- _WHAT IS REQUIRED_: All entries should be printed precisely as written.

┌─ TASK INPUT

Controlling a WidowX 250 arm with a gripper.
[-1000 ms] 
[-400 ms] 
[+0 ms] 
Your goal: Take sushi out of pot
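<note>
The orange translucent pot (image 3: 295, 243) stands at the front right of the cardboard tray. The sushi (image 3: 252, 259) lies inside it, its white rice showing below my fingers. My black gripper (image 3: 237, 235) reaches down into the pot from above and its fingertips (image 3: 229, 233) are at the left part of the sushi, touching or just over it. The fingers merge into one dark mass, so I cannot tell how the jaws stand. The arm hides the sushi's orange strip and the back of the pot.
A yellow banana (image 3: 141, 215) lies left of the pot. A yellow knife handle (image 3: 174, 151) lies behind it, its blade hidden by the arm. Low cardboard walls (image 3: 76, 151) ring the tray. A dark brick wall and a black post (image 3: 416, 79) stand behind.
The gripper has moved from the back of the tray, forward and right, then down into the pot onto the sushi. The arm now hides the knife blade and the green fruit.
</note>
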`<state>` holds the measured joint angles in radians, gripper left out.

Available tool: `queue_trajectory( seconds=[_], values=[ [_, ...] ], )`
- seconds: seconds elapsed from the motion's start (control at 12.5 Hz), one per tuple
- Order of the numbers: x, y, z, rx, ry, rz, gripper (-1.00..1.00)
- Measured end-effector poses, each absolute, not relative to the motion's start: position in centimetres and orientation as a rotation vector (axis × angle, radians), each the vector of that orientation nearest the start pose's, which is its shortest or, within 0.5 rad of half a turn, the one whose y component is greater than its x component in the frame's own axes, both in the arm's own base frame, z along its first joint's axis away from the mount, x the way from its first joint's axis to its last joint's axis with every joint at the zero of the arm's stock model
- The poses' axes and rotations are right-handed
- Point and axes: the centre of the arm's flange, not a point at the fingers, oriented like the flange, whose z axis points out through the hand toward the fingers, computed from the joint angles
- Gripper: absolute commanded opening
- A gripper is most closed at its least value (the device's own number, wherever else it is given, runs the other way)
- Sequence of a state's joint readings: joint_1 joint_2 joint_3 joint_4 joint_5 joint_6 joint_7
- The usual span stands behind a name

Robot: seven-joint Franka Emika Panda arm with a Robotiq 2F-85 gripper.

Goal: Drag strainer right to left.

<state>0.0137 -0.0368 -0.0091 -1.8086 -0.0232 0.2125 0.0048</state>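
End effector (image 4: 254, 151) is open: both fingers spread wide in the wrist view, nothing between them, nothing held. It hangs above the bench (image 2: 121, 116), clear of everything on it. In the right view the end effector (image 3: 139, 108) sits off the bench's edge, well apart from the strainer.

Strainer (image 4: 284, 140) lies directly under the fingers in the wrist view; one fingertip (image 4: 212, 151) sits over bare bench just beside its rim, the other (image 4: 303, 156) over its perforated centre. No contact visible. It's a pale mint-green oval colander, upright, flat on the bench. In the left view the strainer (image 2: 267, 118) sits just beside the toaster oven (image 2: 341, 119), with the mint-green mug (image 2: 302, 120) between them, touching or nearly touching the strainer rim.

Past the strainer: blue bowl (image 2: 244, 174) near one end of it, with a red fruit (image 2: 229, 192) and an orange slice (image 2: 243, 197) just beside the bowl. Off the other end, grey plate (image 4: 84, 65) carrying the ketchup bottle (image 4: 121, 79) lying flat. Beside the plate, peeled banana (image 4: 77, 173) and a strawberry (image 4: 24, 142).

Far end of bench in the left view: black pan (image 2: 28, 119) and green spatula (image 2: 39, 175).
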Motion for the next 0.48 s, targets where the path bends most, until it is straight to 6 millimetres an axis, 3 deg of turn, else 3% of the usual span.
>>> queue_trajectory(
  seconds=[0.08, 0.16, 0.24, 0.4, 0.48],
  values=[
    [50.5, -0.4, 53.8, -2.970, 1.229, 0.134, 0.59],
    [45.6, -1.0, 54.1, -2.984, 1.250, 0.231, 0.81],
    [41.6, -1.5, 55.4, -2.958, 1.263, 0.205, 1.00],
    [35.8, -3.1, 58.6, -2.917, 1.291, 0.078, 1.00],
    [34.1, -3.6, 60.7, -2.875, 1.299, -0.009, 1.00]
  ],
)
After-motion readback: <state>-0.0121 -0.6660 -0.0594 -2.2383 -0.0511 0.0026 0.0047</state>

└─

- _RESULT FOR THIS EXERCISE_:
Controlling a WidowX 250 arm with a gripper.
[-1000 ms] 
[-400 ms] 
[+0 ms] 
Your goal: Take sushi out of pot
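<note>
The orange translucent pot (image 3: 295, 243) stands at the front right of the cardboard tray. The sushi (image 3: 252, 259) lies inside it, its white rice showing below my fingers. My black gripper (image 3: 237, 235) reaches down into the pot from above and its fingertips (image 3: 229, 233) are at the left part of the sushi, touching or just over it. The fingers merge into one dark mass, so I cannot tell how the jaws stand. The arm hides the sushi's orange strip and the back of the pot.
A yellow banana (image 3: 141, 215) lies left of the pot. A yellow knife handle (image 3: 174, 151) lies behind it, its blade hidden by the arm. Low cardboard walls (image 3: 76, 151) ring the tray. A dark brick wall and a black post (image 3: 416, 79) stand behind.
The gripper has moved from the back of the tray, forward and right, then down into the pot onto the sushi. The arm now hides the knife blade and the green fruit.
</note>
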`<state>` holds the measured joint angles in radians, gripper left out.

Available tool: `queue_trajectory( seconds=[_], values=[ [_, ...] ], )`
- seconds: seconds elapsed from the motion's start (control at 12.5 Hz), one per tuple
- Order of the numbers: x, y, z, rx, ry, rz, gripper (-1.00..1.00)
- Measured end-effector poses, each absolute, not relative to the motion's start: position in centimetres and orientation as a rotation vector (axis × angle, radians), each the vector of that orientation nearest the start pose's, which is its shortest or, within 0.5 rad of half a turn, the one whose y component is greater than its x component in the frame's own axes, both in the arm's own base frame, z along its first joint's axis away from the mount, x the way from its first joint's axis to its last joint's axis with every joint at the zero of the arm's stock model
- The poses' axes and rotations are right-handed
- Point and axes: the centre of the arm's flange, not a point at the fingers, oriented like the flange, whose z axis points out through the hand toward the fingers, computed from the joint angles
- Gripper: absolute commanded opening
- A gripper is most closed at its least value (the device's own number, wherever else it is given, runs the other way)
- Sequence of a state's joint readings: joint_1 joint_2 joint_3 joint_4 joint_5 joint_6 joint_7
- The usual span stands behind a name

Robot: seven-joint Franka Emika Panda arm with a Robotiq 2F-85 gripper.

Goal: Drag strainer right to left.

<state>0.0137 -0.0368 -0.0091 -1.8086 -0.0232 0.2125 0.0048</state>
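End effector (image 4: 254, 151) is open: both fingers spread wide in the wrist view, nothing between them, nothing held. It hangs above the bench (image 2: 121, 116), clear of everything on it. In the right view the end effector (image 3: 139, 108) sits off the bench's edge, well apart from the strainer.

Strainer (image 4: 284, 140) lies directly under the fingers in the wrist view; one fingertip (image 4: 212, 151) sits over bare bench just beside its rim, the other (image 4: 303, 156) over its perforated centre. No contact visible. It's a pale mint-green oval colander, upright, flat on the bench. In the left view the strainer (image 2: 267, 118) sits just beside the toaster oven (image 2: 341, 119), with the mint-green mug (image 2: 302, 120) between them, touching or nearly touching the strainer rim.

Past the strainer: blue bowl (image 2: 244, 174) near one end of it, with a red fruit (image 2: 229, 192) and an orange slice (image 2: 243, 197) just beside the bowl. Off the other end, grey plate (image 4: 84, 65) carrying the ketchup bottle (image 4: 121, 79) lying flat. Beside the plate, peeled banana (image 4: 77, 173) and a strawberry (image 4: 24, 142).

Far end of bench in the left view: black pan (image 2: 28, 119) and green spatula (image 2: 39, 175).
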Motion for the next 0.48 s, targets where the path bends most, until it is straight to 6 millimetres an axis, 3 deg of turn, else 3% of the usual span.
>>> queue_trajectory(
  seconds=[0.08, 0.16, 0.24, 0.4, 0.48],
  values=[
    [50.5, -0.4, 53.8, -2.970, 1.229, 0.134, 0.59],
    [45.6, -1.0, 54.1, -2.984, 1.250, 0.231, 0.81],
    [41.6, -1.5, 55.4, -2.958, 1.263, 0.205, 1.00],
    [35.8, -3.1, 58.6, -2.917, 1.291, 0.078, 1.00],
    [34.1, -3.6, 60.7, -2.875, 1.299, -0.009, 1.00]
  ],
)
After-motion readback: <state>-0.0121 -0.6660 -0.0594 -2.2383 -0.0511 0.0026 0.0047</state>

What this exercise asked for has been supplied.